**Task goal**
All the data should be repeated exactly. Any image in it is left out.

**Dataset section**
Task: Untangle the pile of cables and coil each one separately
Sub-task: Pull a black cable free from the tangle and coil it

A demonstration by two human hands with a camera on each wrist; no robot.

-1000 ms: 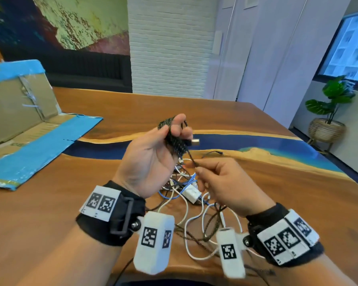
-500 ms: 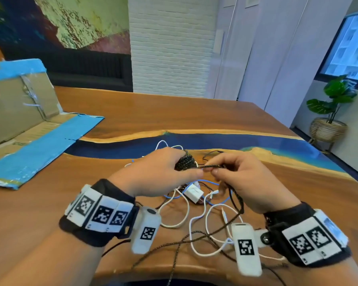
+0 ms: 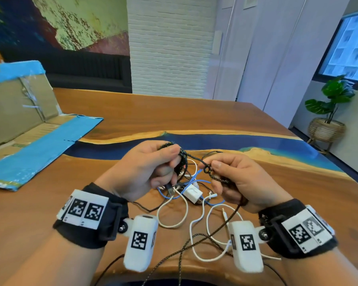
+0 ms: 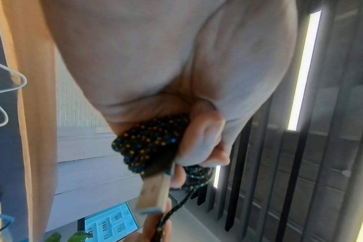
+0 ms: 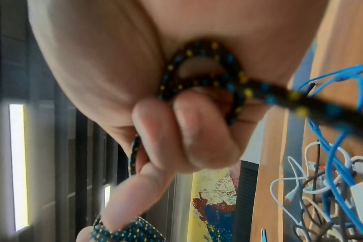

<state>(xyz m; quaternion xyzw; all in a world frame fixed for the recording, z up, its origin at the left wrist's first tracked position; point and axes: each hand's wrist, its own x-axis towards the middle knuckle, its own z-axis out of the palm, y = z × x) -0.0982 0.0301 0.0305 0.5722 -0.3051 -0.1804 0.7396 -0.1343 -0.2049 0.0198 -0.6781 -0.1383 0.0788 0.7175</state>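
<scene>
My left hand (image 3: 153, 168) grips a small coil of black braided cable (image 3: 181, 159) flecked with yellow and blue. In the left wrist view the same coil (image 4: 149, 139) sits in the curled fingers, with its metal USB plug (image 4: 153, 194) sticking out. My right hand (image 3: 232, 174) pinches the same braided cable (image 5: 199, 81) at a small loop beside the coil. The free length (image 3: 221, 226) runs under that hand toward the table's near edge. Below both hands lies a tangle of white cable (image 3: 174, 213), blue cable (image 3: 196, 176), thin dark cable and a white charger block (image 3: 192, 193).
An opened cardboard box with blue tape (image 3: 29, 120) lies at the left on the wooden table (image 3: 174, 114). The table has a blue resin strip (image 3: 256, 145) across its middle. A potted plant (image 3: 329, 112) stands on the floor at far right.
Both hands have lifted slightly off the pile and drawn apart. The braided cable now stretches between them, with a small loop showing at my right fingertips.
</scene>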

**Solution**
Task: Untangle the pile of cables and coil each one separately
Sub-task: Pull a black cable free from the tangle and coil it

A demonstration by two human hands with a camera on each wrist; no robot.

-1000 ms: 
-500 ms: 
+0 ms: 
+0 ms: 
+0 ms: 

<state>(xyz m; quaternion xyzw; all in a world frame fixed for the recording, z up, its origin at the left wrist's first tracked position; point and axes: each hand's wrist, its own x-axis towards the middle knuckle, its own z-axis out of the palm, y = z × x) -0.0982 0.0301 0.0305 0.5722 -0.3051 -0.1804 0.7396 -0.1343 -0.2049 0.0198 -0.6781 -0.1383 0.0788 0.7175</state>
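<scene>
My left hand (image 3: 153, 168) grips a small coil of black braided cable (image 3: 181, 159) flecked with yellow and blue. In the left wrist view the same coil (image 4: 149, 139) sits in the curled fingers, with its metal USB plug (image 4: 153, 194) sticking out. My right hand (image 3: 232, 174) pinches the same braided cable (image 5: 199, 81) at a small loop beside the coil. The free length (image 3: 221, 226) runs under that hand toward the table's near edge. Below both hands lies a tangle of white cable (image 3: 174, 213), blue cable (image 3: 196, 176), thin dark cable and a white charger block (image 3: 192, 193).
An opened cardboard box with blue tape (image 3: 29, 120) lies at the left on the wooden table (image 3: 174, 114). The table has a blue resin strip (image 3: 256, 145) across its middle. A potted plant (image 3: 329, 112) stands on the floor at far right.
Both hands have lifted slightly off the pile and drawn apart. The braided cable now stretches between them, with a small loop showing at my right fingertips.
</scene>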

That finishes the exercise.